The task:
Without including the pictures, copy each line below exactly as it reads.

Material provided:
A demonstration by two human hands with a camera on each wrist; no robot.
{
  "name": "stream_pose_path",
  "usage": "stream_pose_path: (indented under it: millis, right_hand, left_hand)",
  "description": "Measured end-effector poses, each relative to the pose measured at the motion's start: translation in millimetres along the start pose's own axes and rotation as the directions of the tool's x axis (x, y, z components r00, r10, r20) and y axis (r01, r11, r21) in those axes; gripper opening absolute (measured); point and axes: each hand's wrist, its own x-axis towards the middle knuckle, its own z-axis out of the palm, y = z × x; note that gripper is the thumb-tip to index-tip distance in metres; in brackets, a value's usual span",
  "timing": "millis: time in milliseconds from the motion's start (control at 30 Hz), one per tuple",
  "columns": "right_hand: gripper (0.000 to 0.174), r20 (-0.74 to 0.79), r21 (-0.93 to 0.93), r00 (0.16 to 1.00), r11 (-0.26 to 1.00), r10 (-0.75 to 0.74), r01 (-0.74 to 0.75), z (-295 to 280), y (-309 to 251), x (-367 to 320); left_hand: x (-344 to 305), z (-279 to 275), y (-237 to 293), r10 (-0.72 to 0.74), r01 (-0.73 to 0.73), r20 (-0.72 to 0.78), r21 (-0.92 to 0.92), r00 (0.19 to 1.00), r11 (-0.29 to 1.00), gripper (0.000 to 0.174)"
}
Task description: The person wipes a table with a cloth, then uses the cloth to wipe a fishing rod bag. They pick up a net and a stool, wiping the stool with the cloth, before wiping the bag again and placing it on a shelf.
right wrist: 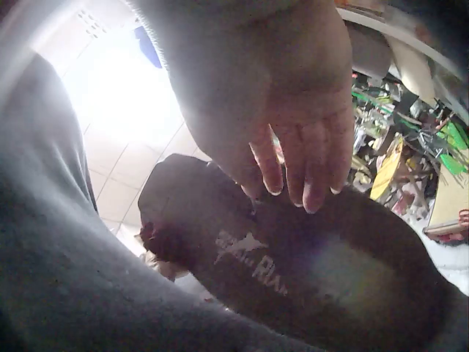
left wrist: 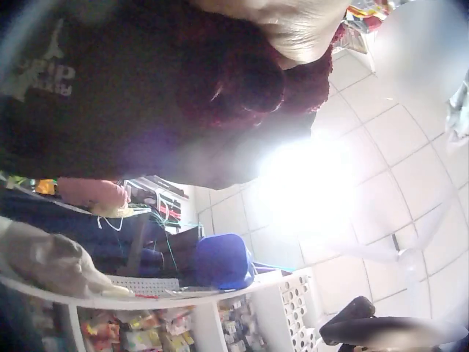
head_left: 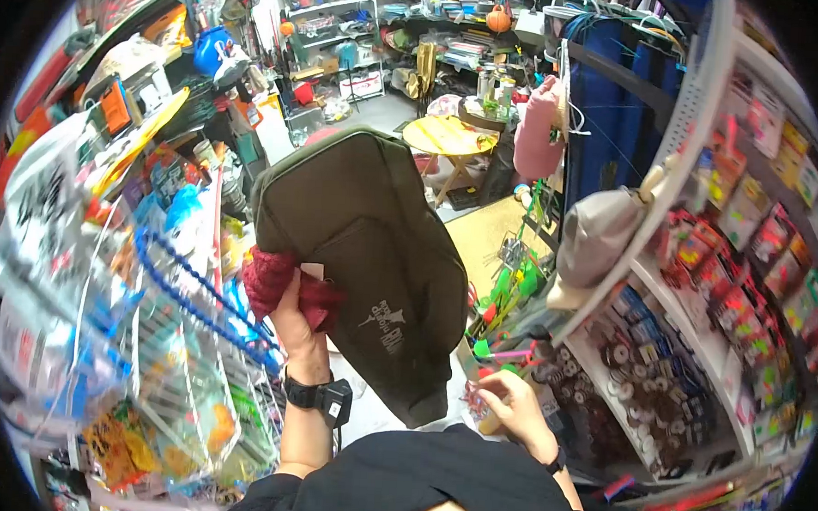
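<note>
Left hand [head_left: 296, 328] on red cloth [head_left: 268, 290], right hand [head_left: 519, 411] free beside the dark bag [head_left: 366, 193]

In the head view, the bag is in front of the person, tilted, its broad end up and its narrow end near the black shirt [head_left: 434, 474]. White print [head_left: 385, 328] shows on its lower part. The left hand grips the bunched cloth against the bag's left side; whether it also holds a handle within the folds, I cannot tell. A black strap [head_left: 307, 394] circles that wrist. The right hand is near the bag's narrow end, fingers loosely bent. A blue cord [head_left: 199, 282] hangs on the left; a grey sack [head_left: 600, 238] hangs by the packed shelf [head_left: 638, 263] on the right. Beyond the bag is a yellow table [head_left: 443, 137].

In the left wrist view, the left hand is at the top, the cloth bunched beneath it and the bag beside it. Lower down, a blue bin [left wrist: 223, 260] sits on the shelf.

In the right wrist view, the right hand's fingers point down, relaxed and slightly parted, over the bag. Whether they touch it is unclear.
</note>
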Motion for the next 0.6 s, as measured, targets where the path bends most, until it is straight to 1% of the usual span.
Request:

Expected answer:
A demonstration by two human hands with a camera on each wrist; no robot.
{
  "name": "stream_pose_path",
  "usage": "stream_pose_path: (indented under it: millis, right_hand, left_hand)",
  "description": "Measured end-effector poses, each relative to the pose measured at the motion's start: translation in millimetres along the start pose's own axes and rotation as the directions of the tool's x axis (x, y, z components r00, r10, r20) and y axis (r01, r11, r21) in those axes; gripper opening absolute (measured); point and axes: each hand's wrist, its own x-axis towards the middle knuckle, its own z-axis out of the palm, y = z × x; note that gripper is the thumb-tip to index-tip distance in metres; in brackets, a value's usual span",
  "timing": "millis: time in milliseconds from the motion's start (control at 30 Hz), one per tuple",
  "columns": "right_hand: gripper (0.000 to 0.174), r20 (-0.74 to 0.79), r21 (-0.93 to 0.93), r00 (0.16 to 1.00), r11 (-0.26 to 1.00), r10 (-0.75 to 0.74), r01 (-0.74 to 0.75), z (-295 to 280), y (-309 to 251), x (-367 to 320); left_hand: x (-344 to 305), z (-279 to 275), y (-237 to 293), r10 (-0.72 to 0.74), r01 (-0.73 to 0.73), r20 (-0.72 to 0.78), r21 (-0.92 to 0.92), r00 (0.19 to 1.00), r11 (-0.29 to 1.00), gripper (0.000 to 0.174)"
}
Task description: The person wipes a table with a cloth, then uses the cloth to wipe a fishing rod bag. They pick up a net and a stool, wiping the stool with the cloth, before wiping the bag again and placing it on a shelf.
right wrist: 
left wrist: 
head_left: 
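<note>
Left hand [head_left: 296, 328] on red cloth [head_left: 268, 290], right hand [head_left: 519, 411] free beside the dark bag [head_left: 366, 193]

In the head view, the bag is in front of the person, tilted, its broad end up and its narrow end near the black shirt [head_left: 434, 474]. White print [head_left: 385, 328] shows on its lower part. The left hand grips the bunched cloth against the bag's left side; whether it also holds a handle within the folds, I cannot tell. A black strap [head_left: 307, 394] circles that wrist. The right hand is near the bag's narrow end, fingers loosely bent. A blue cord [head_left: 199, 282] hangs on the left; a grey sack [head_left: 600, 238] hangs by the packed shelf [head_left: 638, 263] on the right. Beyond the bag is a yellow table [head_left: 443, 137].

In the left wrist view, the left hand is at the top, the cloth bunched beneath it and the bag beside it. Lower down, a blue bin [left wrist: 223, 260] sits on the shelf.

In the right wrist view, the right hand's fingers point down, relaxed and slightly parted, over the bag. Whether they touch it is unclear.
</note>
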Motion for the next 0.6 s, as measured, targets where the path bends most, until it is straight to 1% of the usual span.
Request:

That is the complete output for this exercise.